Tahu terminologi itu? Awalnya, aku pun gak ngeh. Andai saja Bertha tak membuka
Johari Windows (JH)-nya.
Nah, istilah apa lagi
itu? Ya, pada galibnya setiap orang punya JH. Kamus yang didapat dalam
psikologi komunikasi untuk menyebut sisi-sisi kehidupan seseorang yang hanya
dia saja yang tahu dan orang lain tidak tahu. Atau sisi kehidupan yang hanya
seorang dan seseorang lain yang tahu.
Baca kisahan sebelumnya Obituari Bertha - Cerita Bersambung (3)
Jujur, setiap orang punya JH. Kadang, dibawa sampai ajal. Dan
sejak bertukar PIN BB dengan pramugari tinggi semampai itu, kami jadi sering
komunikasi.
Mula-mula via BB. Seterusnya, kopdar. Karena banyak kesamaan
di antara kami, aku dan Bertha lekas konek.
Bermula pada suatu hari.
Ketika aku iseng menawarkan untuk menjemputnya di bandara, begitu Bertha
selesai menunaikan tugasnya. Dan anehnya, ia mau. Pertemuan semakin sering
setelah itu. Sampai-sampai terbangun JH di antara kami, yang hanya aku dan dia
yang tahu.
Lewat pertemuan yang intens, aku tahu sisi-sisi Johari Windows
pramugari tinggi semampai itu. Karena Bertha begitu tulus, tak kan kubuka pada
siapa-siapa JH-nya. Sebagian, hanya menepuk air di dulang. Aku janji. Tak akan
membuka pintu tersembunyi Bertha seluruhnya pada siapa pun.

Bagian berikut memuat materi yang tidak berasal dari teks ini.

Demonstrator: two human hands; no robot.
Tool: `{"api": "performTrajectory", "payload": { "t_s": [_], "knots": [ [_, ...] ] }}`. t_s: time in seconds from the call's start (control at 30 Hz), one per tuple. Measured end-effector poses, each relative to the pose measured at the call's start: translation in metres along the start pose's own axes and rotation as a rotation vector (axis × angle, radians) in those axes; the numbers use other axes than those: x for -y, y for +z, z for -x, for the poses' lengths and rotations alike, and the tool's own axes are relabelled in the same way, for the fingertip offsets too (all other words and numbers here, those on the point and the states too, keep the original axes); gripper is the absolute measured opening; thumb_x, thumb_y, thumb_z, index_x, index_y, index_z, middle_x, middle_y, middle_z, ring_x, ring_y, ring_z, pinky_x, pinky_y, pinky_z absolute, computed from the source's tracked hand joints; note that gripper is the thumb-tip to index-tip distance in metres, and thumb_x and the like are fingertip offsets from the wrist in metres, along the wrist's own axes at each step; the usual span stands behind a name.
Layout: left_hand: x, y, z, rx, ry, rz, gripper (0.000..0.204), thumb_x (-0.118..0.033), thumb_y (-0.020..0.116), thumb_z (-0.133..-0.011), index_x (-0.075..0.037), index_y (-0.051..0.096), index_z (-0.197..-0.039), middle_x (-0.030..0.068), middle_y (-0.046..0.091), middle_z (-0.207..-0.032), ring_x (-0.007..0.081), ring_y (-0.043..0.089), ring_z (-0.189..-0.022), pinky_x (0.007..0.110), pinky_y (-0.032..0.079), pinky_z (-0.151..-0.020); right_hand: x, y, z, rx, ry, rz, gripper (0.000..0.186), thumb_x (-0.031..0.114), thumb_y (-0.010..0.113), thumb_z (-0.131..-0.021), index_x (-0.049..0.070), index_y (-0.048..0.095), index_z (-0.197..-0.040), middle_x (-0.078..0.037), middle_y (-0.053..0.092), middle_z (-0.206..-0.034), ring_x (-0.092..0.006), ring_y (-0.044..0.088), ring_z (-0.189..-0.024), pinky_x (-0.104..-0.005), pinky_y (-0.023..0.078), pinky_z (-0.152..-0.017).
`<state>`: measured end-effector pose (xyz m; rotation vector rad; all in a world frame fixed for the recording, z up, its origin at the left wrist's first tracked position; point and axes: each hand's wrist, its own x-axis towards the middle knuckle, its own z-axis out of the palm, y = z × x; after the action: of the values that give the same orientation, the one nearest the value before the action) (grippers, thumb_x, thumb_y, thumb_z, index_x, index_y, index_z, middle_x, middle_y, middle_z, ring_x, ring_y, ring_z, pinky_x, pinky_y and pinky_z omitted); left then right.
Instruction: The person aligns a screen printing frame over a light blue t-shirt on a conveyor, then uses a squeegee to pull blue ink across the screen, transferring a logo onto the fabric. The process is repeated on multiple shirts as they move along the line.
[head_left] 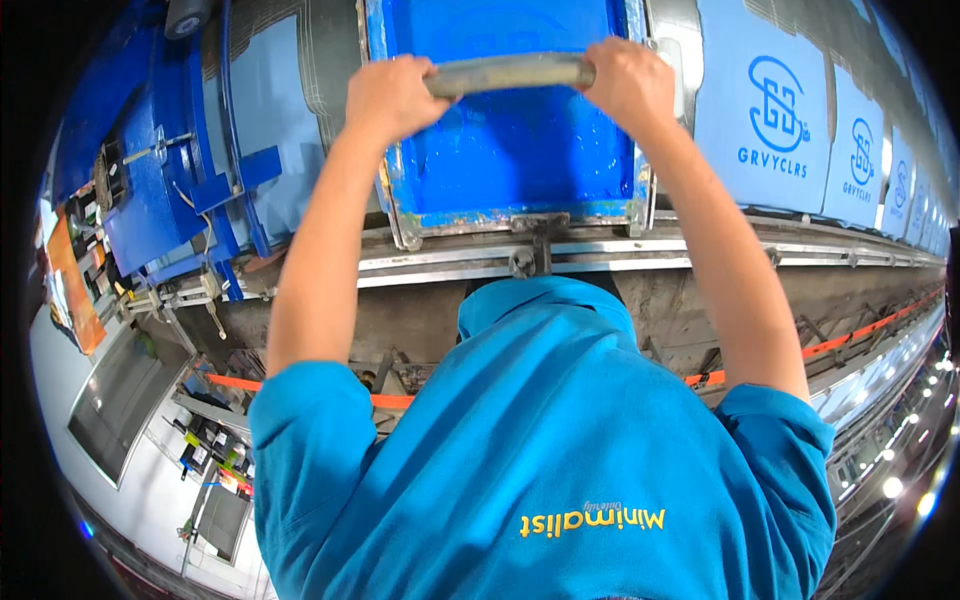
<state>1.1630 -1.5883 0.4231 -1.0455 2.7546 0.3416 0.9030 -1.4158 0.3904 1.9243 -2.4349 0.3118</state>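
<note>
Both my hands grip one long, pale, worn squeegee [512,73], held level across a printing screen. My left hand [390,97] wraps round its left end, and my right hand [630,88] is closed round the right end. Beneath it lies the screen's mesh, covered with wet, glossy blue ink [520,150]. The screen's frame [490,216] is smeared with ink and sits on a metal rail. Whether the squeegee's lower edge touches the mesh cannot be made out, as the handle and glare hide it.
Light blue fabric panels [765,110] with a darker blue printed emblem lie in a row to the right. Plain light blue pieces [270,130] are at the left, near blue metal brackets [262,166]. A metal rail [440,262] runs along the table's near edge; an orange strip [390,401] is below.
</note>
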Motion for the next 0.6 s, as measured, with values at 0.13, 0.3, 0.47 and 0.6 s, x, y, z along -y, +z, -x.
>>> {"api": "performTrajectory", "payload": {
  "t_s": [0.13,0.3,0.47,0.6],
  "knots": [
    [-0.024,0.031,0.080,0.024,0.011,0.029,0.044,-0.042,0.078,-0.074,-0.015,0.079,-0.110,0.0130,0.075,-0.101,0.0360,0.072,-0.094,0.049,0.058,-0.083,0.024,-0.002,0.083,-0.056,-0.004,-0.067,0.025,0.025,0.088,-0.065,0.015,0.073,-0.082,-0.003,0.067,-0.082,-0.0242,0.069,-0.080,-0.0406,0.056,-0.072],
    [-0.056,0.023,0.132,-0.022,0.042,0.066,0.045,-0.044,0.082,-0.075,-0.012,0.080,-0.107,0.0129,0.076,-0.100,0.0359,0.072,-0.093,0.048,0.057,-0.084,0.041,-0.033,0.128,0.011,-0.037,-0.133,0.025,0.029,0.087,-0.068,0.013,0.073,-0.081,-0.005,0.067,-0.083,-0.0257,0.069,-0.081,-0.0418,0.055,-0.074],
    [-0.032,-0.020,0.067,0.217,0.007,0.031,0.052,-0.061,0.077,-0.081,-0.014,0.083,-0.103,0.0167,0.077,-0.091,0.0380,0.073,-0.089,0.049,0.058,-0.080,0.014,-0.040,0.059,0.170,-0.021,-0.193,0.035,0.044,0.087,-0.074,0.012,0.073,-0.080,-0.007,0.071,-0.083,-0.0295,0.071,-0.083,-0.0450,0.057,-0.071],
    [-0.003,-0.054,-0.027,0.183,0.028,0.000,0.053,-0.063,0.074,-0.083,-0.012,0.082,-0.095,0.0186,0.076,-0.086,0.0399,0.073,-0.085,0.050,0.058,-0.078,-0.005,-0.043,-0.033,0.142,0.041,-0.116,0.040,0.051,0.086,-0.074,0.013,0.075,-0.082,-0.008,0.073,-0.084,-0.0316,0.073,-0.082,-0.0457,0.058,-0.070]
  ]
}}
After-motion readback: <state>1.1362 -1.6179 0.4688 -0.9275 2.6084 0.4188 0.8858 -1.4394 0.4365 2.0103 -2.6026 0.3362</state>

Dalam perjalanan ke apartemen mewah setelah dernyit rem taksi biru
menghindar truk yang berhenti sembarang di bahu jalan tol, aku diam saja.
Kuperhatikan
bunga-bunga yang berjajar rapi warna warni menghiasi sepanjang jalan pergi.

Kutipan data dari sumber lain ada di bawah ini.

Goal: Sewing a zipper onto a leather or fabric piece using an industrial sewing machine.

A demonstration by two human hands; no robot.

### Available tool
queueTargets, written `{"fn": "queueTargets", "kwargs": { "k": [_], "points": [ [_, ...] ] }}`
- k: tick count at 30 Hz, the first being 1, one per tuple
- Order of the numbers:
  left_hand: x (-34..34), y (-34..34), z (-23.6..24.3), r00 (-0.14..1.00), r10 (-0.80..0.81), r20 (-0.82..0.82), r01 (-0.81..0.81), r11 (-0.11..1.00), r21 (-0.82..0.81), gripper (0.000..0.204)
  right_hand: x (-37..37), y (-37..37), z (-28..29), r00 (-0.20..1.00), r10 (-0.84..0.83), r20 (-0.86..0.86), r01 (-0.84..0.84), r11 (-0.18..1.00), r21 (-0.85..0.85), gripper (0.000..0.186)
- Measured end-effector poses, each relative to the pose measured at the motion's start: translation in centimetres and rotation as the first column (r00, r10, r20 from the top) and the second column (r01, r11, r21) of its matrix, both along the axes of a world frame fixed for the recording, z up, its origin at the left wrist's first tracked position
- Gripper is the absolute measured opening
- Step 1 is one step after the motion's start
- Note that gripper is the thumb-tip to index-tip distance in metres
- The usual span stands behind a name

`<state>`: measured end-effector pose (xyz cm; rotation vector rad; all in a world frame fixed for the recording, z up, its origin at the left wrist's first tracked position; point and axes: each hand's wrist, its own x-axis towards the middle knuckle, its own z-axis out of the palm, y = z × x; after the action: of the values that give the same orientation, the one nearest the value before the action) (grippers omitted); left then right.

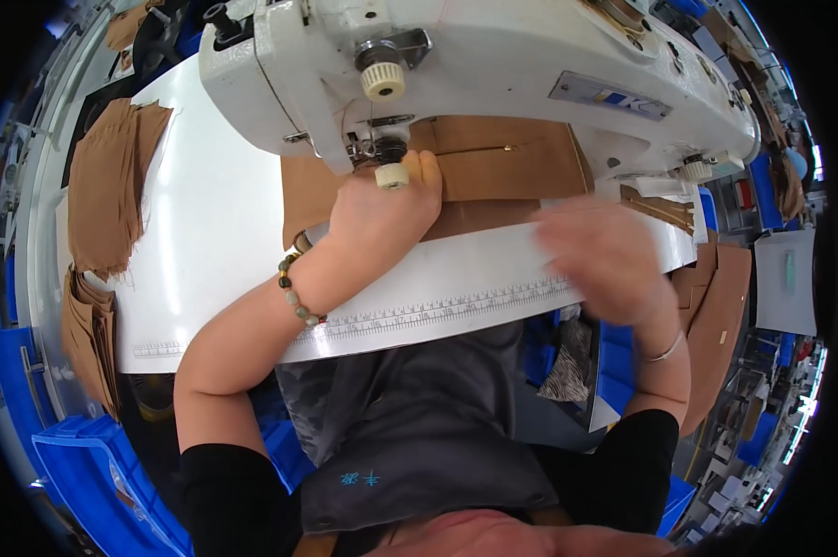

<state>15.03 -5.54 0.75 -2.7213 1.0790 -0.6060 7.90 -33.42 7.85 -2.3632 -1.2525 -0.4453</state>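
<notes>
A brown fabric piece (502,183) with a gold-coloured zip (470,149) let into it lies under the arm of a white sewing machine (502,70). Close beside the needle and presser foot (371,148), my left hand (382,206) presses on the cloth, its fingers together and curled; the machine head partly hides the fingertips. A beaded bracelet circles that wrist. My right hand (597,249), smeared by motion, is over the front right of the white table, near the cloth's right end. Its fingers are too blurred to read.
Stacked brown cloth pieces (111,190) lie on the table's left side, with more (90,334) hanging below. A printed ruler scale (419,317) follows the white table's front edge. Zipped brown strips (658,209) lie at right, brown panels (716,325) beyond. Blue bins (94,473) stand lower left.
</notes>
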Motion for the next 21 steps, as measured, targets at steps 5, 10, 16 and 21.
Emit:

Kupandangi pohon-pohon bungur berdaun rimbun. Ujung-ujungnya mengeluarkan bunga
warna ungu.
Bertha kulihat menatap
ke arah sama. Aku sulit menebak pikiran yang berkecamuk di kepalanya.

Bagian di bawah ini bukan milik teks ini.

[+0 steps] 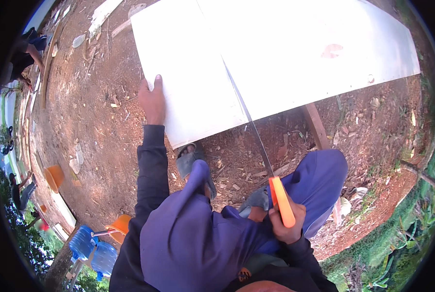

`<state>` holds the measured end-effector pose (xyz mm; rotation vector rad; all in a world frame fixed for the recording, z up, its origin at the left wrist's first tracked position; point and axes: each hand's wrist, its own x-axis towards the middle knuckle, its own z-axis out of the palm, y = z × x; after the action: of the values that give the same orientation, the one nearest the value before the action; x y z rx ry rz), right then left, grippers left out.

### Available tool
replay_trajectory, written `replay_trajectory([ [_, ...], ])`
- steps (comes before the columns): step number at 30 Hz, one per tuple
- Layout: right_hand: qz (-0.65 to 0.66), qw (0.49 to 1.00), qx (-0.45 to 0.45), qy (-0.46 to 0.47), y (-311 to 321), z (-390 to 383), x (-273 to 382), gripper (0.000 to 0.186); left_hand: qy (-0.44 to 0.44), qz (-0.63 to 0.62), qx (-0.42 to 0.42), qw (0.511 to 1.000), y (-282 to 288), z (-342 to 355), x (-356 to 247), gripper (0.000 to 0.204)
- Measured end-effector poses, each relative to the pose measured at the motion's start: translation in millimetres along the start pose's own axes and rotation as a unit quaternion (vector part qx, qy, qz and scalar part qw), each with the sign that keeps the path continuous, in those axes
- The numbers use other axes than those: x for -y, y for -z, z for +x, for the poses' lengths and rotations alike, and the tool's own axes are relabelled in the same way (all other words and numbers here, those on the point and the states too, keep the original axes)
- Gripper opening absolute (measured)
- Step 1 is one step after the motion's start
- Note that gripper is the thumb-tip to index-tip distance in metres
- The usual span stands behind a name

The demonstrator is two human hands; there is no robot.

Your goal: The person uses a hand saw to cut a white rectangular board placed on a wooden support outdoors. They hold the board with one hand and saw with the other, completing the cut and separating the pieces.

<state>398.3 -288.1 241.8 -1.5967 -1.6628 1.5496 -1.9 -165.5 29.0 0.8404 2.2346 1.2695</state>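
A large white board (285, 53) fills the upper middle, with a thin straight line running down it to where a saw blade (259, 144) crosses its near edge. My left hand (151, 100) grips the board's left edge, thumb raised along it. Low on the right, the fingers of my right hand (288, 224) are wrapped round the saw's orange handle (282, 197). Both my knees, in purple trousers (178, 243), are bent beneath me, and a grey sandal (188, 160) shows near the board's lower left corner.
Dirt and wood scraps surround me. A wooden beam (314, 124) runs under the board. At left are orange buckets (54, 177), blue water jugs (103, 258), planks (62, 209) and other people (27, 58). Branches and greenery (412, 233) edge the right side.
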Motion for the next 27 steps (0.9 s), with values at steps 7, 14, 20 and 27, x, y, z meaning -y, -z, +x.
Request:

Benar-benar ia tak mudah dibaca. Jinak-jinak merpati. Makin didekati, semakin
pergi. Dalam hati, aku bertanya-tanya: mengapa Bertha di taksi beda dengan
Bertha pramugari?
"Ber!" aku
coba mencairkan suasana.
"Ehm!" ia
hanya melirikku sembari merapikan rambutnya yang lurus hitam sedikt menutupi
wajahnya.
"Benar kan
kataku?"
"Kata? Yang
mana?"
"Ah, masa lupa.
Ketika di udara, selepas kau tutup pintu pesawat, lalu duduk dekatku di seat 01F."
Ia
menggeleng. Bertha sungguh seperti merpati. Aku kian penasaran.
Oranye
dan ungu warna boungenville sepanjang pembatas jalan tol Soetta-Pluit
bergoyang-goyang. Bukan diembus angin, melainkan dibentur asap knalpot
kendaraan.
Bertha
memandang ke warna oranye dan ungu. Aku memandang ke arahnya yang termangu.
Dari posisi duduk samping menyamping, aku dekatkan lebih rapat ke tubuhnya.
Aku
kini di posisi tengah. Kurapatkan badan sampai tak ada jarak dengannya. Ia
menarik tangan kiri lalu merapatkannya dengan tangan sebelah. Dari dekat sekali
aku memperhatikan bulu-bulu halus menghiasi lengannya yang kuning langsat.
Dari
jarak tak ada, jariku menyusup. Kuraih tangan kirinya dengan tangan kiriku. Ia
menatap tajam.
Kudengar
gemuruh napasnya mendesah. Aku saksikan matanya menandai percakapan. Aku
dengar. Kusaksikan dalam diam.
“Kamu
lom tahu siapa aku,” tiba-tiba ia membuka suara.
“Kamu
blasteran Dayak-Itali, lahir pada Hari Velentine.”
“Itu
informasi, bukan kenal!’
Aku
terhenyak. Diam-diam, aku mulai mengagumi gadis tinggi semampai ini. Memang berbeda
antara kenal dan informasi. Aku akui, aku belum mengenalnya.
“Kalau
kamu kenal aku, kamu tak akan sudi berteman denganku!”
“Lho,
kok?”
Aku tak
tahu arah katanya. Oranye dan ungu boungenville tak lagi bergoyang. Memasuki
pintu tol keluar Pluit, jalan padat merayap. Antrean panjang.
Kendaraan-kendaraan tak bergerak, tapi klakson meraung-raung. Orang Jakarta
memang begitu, tak ada yang merasa diri tidak penting. Semua ingin lekas
sampai.
“Tapi
kamu tahu, kan, kamu cuma mengantarku
sampai apartemen?”
Aku
mengangguk.
“Tiap
aku selesai, kau tahu, aku akan pergi lagi!”
Aku
mengangguk. Meski belum mengerti apa yang aku anggukkan.